WHAT IS EXPECTED ▸
The answer must consist of every line from the data that holds the string "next".

Data records ▸
----
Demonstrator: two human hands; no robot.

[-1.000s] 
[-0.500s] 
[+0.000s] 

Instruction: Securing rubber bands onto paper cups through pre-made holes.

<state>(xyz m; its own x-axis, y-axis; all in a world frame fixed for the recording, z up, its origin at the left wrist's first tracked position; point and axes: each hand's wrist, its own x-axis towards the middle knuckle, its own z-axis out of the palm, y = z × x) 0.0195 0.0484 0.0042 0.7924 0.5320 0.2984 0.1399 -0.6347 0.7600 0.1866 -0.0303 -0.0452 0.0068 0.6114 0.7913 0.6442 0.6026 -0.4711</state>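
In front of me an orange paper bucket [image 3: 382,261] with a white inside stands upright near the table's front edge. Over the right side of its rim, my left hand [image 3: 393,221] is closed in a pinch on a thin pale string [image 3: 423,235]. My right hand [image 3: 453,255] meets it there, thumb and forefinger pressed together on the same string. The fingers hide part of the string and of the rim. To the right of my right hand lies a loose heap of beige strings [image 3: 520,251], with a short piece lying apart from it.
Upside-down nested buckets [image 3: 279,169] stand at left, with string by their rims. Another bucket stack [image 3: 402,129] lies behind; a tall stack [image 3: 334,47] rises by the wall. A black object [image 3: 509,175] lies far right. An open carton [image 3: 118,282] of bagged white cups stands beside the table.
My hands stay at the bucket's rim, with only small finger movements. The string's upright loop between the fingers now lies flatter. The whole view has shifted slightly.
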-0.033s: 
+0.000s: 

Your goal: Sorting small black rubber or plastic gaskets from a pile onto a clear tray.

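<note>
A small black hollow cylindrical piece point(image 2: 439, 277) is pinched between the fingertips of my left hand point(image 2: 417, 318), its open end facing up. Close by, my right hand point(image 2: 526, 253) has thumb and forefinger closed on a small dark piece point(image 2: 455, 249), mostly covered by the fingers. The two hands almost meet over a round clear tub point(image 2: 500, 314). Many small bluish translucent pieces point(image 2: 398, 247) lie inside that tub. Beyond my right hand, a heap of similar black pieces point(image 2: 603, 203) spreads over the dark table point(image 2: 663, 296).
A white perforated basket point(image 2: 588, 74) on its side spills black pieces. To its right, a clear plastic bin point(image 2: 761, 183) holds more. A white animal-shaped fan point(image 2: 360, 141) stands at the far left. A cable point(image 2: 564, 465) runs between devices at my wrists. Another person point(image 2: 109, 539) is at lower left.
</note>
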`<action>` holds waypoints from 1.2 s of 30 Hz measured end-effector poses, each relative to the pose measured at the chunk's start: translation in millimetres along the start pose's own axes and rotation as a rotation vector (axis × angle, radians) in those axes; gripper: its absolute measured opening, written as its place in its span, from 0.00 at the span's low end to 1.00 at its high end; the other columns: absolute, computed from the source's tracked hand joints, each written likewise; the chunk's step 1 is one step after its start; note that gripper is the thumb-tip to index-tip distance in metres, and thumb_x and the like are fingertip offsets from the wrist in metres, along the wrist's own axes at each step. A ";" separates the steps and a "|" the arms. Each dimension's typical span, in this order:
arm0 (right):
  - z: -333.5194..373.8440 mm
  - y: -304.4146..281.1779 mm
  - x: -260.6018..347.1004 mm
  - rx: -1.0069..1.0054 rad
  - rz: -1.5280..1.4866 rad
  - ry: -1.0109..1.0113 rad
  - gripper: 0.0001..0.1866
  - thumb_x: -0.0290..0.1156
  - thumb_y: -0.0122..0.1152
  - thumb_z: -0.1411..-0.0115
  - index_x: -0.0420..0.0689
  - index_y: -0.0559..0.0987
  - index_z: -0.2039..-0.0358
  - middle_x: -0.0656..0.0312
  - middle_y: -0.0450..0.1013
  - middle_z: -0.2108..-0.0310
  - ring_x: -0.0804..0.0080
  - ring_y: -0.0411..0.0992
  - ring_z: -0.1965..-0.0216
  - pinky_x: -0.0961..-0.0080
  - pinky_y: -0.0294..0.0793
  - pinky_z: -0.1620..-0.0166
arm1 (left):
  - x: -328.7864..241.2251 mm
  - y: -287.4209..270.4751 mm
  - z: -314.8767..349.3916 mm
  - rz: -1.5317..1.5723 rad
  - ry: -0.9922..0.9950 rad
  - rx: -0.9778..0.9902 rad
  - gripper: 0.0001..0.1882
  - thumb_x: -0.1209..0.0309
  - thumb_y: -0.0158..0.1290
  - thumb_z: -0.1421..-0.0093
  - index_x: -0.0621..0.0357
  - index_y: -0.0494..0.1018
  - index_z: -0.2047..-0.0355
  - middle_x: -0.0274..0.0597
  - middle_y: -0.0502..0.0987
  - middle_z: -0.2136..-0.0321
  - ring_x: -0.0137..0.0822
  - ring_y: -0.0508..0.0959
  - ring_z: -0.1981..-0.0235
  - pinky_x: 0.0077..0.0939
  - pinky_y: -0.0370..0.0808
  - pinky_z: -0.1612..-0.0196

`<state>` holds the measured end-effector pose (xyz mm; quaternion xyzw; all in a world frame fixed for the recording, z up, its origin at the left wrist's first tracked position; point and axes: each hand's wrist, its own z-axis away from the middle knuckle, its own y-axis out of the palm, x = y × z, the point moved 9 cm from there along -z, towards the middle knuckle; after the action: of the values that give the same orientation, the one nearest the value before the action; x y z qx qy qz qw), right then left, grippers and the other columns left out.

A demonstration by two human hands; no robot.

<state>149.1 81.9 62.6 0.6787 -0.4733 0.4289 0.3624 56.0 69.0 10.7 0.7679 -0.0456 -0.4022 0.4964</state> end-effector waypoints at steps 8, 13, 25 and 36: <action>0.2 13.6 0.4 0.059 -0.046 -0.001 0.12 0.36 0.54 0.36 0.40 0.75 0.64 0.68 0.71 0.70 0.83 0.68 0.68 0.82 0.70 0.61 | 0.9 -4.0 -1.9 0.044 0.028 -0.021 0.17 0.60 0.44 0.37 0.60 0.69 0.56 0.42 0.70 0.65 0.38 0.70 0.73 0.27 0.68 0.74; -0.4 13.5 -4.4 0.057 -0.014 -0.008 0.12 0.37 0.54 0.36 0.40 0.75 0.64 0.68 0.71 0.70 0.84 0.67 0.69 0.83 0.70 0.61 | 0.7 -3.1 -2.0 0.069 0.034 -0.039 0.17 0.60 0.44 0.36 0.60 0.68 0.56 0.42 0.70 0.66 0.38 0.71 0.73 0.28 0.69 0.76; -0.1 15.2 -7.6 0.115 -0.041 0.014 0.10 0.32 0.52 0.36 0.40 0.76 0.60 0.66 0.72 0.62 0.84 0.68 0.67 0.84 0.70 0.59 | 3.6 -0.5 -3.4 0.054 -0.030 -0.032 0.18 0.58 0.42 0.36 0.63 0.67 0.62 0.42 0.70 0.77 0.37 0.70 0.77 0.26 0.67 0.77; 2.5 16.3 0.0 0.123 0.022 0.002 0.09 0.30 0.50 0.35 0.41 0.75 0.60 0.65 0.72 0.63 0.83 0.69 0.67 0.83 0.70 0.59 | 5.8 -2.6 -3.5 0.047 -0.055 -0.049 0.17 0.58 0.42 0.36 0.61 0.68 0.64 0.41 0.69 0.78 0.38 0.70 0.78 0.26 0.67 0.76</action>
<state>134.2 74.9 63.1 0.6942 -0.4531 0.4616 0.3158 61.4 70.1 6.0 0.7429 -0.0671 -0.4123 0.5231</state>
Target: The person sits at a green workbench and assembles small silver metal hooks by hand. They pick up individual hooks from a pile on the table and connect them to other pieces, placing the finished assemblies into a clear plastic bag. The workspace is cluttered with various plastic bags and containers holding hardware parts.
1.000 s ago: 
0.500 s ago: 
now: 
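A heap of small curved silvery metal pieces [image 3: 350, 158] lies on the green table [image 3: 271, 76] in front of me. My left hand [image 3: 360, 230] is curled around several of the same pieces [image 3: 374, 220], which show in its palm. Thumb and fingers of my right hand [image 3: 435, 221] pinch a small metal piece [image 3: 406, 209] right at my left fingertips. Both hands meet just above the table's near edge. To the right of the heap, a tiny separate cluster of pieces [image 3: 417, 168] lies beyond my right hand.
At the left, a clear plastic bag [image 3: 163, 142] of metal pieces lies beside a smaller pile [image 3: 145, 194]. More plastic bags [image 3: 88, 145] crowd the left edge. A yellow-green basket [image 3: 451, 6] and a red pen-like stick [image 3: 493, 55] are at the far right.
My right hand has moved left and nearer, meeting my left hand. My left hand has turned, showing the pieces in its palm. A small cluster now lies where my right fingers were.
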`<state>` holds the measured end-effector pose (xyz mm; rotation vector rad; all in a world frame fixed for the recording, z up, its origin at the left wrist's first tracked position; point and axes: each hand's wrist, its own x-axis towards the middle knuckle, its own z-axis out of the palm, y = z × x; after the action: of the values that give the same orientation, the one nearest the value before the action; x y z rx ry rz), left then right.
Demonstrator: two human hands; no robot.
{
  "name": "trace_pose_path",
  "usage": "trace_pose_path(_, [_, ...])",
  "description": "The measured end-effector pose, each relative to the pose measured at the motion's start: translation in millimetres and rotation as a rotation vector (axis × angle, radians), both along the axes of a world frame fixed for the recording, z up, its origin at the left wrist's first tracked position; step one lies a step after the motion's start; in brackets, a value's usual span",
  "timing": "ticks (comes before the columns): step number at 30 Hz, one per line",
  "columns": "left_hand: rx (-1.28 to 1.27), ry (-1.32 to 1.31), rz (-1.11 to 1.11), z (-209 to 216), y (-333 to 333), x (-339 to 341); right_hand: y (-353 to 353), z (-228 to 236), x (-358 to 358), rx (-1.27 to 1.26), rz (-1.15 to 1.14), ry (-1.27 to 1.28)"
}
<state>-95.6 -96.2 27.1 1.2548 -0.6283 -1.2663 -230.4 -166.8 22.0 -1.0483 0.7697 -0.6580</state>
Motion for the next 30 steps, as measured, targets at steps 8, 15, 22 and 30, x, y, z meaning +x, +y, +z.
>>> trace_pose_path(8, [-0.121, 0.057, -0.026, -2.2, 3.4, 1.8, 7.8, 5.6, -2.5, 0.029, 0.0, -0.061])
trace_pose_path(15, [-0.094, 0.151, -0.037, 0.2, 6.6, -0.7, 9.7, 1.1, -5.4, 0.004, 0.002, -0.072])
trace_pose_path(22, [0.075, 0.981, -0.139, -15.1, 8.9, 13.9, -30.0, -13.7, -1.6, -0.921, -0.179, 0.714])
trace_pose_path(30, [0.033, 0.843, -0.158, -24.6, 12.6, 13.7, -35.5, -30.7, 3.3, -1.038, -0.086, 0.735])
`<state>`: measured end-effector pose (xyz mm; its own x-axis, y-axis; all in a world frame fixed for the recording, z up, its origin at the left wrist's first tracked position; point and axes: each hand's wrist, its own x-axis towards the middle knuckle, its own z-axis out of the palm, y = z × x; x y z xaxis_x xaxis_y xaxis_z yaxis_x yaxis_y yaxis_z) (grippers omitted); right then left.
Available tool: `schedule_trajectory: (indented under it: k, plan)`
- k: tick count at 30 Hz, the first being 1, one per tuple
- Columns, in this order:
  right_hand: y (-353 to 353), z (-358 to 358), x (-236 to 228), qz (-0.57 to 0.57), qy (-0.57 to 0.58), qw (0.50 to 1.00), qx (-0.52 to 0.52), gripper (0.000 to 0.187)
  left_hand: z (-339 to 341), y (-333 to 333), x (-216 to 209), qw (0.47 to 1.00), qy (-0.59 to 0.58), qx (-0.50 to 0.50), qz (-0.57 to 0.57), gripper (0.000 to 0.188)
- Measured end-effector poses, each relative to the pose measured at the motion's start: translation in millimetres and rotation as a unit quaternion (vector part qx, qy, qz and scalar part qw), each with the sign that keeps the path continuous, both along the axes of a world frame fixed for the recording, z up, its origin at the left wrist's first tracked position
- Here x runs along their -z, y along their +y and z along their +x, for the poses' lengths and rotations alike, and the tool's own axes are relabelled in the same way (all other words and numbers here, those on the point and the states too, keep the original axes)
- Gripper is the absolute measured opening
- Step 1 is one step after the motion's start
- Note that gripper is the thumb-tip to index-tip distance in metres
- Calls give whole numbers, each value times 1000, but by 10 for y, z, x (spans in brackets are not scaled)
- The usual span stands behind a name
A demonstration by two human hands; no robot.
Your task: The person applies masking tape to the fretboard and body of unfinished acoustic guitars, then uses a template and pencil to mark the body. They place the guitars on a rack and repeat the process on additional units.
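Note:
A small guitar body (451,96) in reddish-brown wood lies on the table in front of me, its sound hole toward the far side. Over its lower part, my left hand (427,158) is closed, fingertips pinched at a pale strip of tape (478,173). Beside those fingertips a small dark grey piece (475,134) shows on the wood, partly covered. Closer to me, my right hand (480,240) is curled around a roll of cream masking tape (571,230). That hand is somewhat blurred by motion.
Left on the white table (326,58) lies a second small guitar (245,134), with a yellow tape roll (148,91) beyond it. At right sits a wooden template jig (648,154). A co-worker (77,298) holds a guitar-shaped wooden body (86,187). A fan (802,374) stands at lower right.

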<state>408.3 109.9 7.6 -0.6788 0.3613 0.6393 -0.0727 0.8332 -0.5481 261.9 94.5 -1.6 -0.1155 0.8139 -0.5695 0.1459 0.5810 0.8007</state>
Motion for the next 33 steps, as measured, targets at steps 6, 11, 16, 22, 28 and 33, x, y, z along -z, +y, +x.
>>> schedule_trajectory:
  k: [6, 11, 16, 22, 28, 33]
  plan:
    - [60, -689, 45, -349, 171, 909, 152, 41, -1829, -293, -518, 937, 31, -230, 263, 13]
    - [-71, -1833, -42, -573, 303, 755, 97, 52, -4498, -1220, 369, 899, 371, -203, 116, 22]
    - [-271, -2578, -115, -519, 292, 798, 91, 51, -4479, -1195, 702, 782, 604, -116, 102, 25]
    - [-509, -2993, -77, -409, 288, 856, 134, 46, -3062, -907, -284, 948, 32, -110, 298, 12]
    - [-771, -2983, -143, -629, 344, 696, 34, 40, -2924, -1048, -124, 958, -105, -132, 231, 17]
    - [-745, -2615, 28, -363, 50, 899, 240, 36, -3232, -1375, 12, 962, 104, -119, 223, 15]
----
RESPONSE AREA ▸
Motion for the next 30 steps, as measured, targets at steps 8, 15, 22 and 30, x, y, z meaning +x, +y, +z.
Motion for the next 33 steps, as measured, targets at steps 6, 11, 16, 22, 28 and 33, x, y, z along -z, +y, +x.

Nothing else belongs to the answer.